▸ What to produce
The result should be the full listing copied exactly, with no pictures in it.

────────────────────────────────────────

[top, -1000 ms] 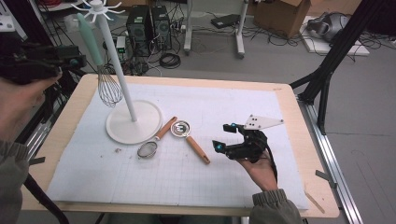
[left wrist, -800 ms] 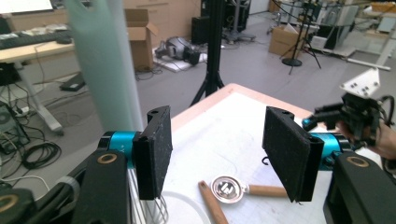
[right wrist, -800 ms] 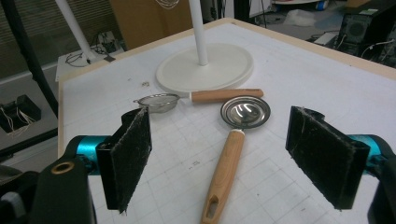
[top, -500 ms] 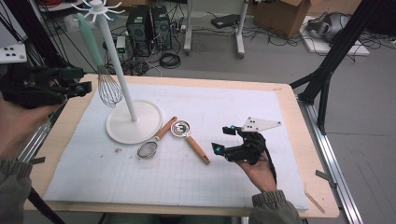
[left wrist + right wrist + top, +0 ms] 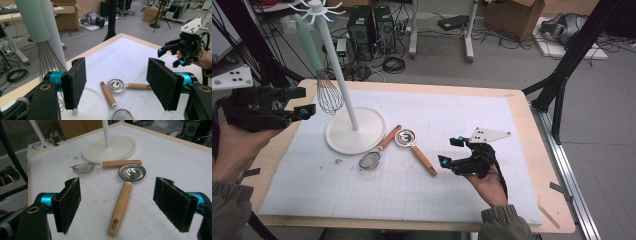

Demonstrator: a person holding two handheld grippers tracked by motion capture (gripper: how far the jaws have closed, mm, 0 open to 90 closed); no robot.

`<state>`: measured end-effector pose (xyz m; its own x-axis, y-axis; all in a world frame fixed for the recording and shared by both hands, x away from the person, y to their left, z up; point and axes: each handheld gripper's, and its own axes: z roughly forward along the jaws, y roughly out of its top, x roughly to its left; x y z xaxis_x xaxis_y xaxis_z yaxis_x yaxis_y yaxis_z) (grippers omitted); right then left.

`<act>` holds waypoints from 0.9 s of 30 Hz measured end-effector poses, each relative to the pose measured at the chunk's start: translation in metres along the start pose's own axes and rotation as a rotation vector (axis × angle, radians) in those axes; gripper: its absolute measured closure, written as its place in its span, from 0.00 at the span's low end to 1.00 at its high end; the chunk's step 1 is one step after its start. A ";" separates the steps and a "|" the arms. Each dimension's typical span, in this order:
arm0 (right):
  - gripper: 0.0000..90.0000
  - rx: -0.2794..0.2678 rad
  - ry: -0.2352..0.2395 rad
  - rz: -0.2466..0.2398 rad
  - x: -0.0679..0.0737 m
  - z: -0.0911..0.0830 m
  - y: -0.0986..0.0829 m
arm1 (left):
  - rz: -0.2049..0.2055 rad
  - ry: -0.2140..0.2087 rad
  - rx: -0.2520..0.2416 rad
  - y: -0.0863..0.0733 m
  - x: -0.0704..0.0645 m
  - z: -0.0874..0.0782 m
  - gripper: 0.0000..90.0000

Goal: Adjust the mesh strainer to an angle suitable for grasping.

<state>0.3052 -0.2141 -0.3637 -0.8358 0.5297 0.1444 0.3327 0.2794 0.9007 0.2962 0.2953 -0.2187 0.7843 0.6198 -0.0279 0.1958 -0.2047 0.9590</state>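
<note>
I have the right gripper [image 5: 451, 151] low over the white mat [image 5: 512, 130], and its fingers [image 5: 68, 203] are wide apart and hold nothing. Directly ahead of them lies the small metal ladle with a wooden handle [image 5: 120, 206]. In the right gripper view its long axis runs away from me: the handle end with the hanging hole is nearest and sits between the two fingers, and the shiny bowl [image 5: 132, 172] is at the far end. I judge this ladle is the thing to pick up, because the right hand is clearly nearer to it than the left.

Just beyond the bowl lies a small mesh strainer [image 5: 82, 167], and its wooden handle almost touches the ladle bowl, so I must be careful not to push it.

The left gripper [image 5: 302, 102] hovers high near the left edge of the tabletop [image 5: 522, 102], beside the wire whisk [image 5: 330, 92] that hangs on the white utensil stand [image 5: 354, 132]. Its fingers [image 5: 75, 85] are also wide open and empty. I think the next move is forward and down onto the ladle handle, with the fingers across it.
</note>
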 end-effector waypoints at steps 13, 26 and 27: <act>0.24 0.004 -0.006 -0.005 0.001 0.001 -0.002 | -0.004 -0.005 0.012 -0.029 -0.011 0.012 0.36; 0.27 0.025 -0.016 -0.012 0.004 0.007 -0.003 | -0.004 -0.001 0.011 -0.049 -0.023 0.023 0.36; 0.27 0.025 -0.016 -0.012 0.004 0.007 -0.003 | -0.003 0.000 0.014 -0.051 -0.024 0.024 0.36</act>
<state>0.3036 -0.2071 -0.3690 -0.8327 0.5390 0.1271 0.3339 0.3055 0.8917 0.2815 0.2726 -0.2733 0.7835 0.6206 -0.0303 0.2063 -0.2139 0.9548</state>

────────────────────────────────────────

▸ Task answer
[top, -1000 ms] 
[left wrist, -800 ms] 
[right wrist, -800 ms] 
[top, -500 ms] 
[left wrist + right wrist + top, +0 ms] 

Demonstrator: a person holding two handheld grippers tracked by motion capture (gripper: how far the jaws have closed, mm, 0 open to 90 closed); no robot.

`<state>`: measured end-effector pose (xyz m; its own x-axis, y-axis; all in a world frame fixed for the recording and shared by both hands, x away from the person, y to their left, z up; point and axes: each handheld gripper's, and its own axes: z roughly forward along the jaws, y roughly out of its top, x roughly to its left; x y z xaxis_x xaxis_y xaxis_z yaxis_x yaxis_y yaxis_z) (grippers omitted); right then left.

`<act>` holds waypoints from 0.9 s of 30 Hz measured end-effector poses, each relative to the pose measured at the chunk's start: translation in metres along the start pose's own axes and rotation as a rotation vector (axis × angle, radians) in those axes; gripper: its absolute measured closure, written as its place in its span, from 0.00 at the span's low end to 1.00 at its high end; the chunk's step 1 is one step after its start. A ";" separates the steps and a "|" the arms. Each dimension's typical span, in this order:
arm0 (right):
  - gripper: 0.0000..90.0000
  - rx: -0.2794..0.2678 rad
  - ry: -0.2352..0.2395 rad
  - rz: -0.2466..0.2398 rad
  - x: -0.0679..0.0737 m
  - z: -0.0911..0.0830 m
  - y: -0.0986..0.0829 m
arm1 (left):
  - rz: -0.2049..0.2055 rad
  - ry: -0.2140..0.2087 rad
  - rx: -0.2520..0.2416 rad
  - y: -0.0863..0.0733 m
  - x: -0.0704..0.0645 m
  - z: -0.0874..0.0782 m
  - gripper: 0.0000..90.0000

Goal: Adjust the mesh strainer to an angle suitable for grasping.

<state>0.3052 -0.2141 -0.3637 -0.8358 0.5297 0.1444 0.3327 0.2794 0.9007 0.2962 0.2953 -0.2187 0.7843 0.6198 -0.0279 0.1958 -0.2047 0.9590</state>
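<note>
I have the right gripper [image 5: 451, 151] low over the white mat [image 5: 512, 130], and its fingers [image 5: 68, 203] are wide apart and hold nothing. Directly ahead of them lies the small metal ladle with a wooden handle [image 5: 120, 206]. In the right gripper view its long axis runs away from me: the handle end with the hanging hole is nearest and sits between the two fingers, and the shiny bowl [image 5: 132, 172] is at the far end. I judge this ladle is the thing to pick up, because the right hand is clearly nearer to it than the left.

Just beyond the bowl lies a small mesh strainer [image 5: 82, 167], and its wooden handle almost touches the ladle bowl, so I must be careful not to push it.

The left gripper [image 5: 302, 102] hovers high near the left edge of the tabletop [image 5: 522, 102], beside the wire whisk [image 5: 330, 92] that hangs on the white utensil stand [image 5: 354, 132]. Its fingers [image 5: 75, 85] are also wide open and empty. I think the next move is forward and down onto the ladle handle, with the fingers across it.
</note>
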 end-effector waypoints at steps 13, 26 and 27: <act>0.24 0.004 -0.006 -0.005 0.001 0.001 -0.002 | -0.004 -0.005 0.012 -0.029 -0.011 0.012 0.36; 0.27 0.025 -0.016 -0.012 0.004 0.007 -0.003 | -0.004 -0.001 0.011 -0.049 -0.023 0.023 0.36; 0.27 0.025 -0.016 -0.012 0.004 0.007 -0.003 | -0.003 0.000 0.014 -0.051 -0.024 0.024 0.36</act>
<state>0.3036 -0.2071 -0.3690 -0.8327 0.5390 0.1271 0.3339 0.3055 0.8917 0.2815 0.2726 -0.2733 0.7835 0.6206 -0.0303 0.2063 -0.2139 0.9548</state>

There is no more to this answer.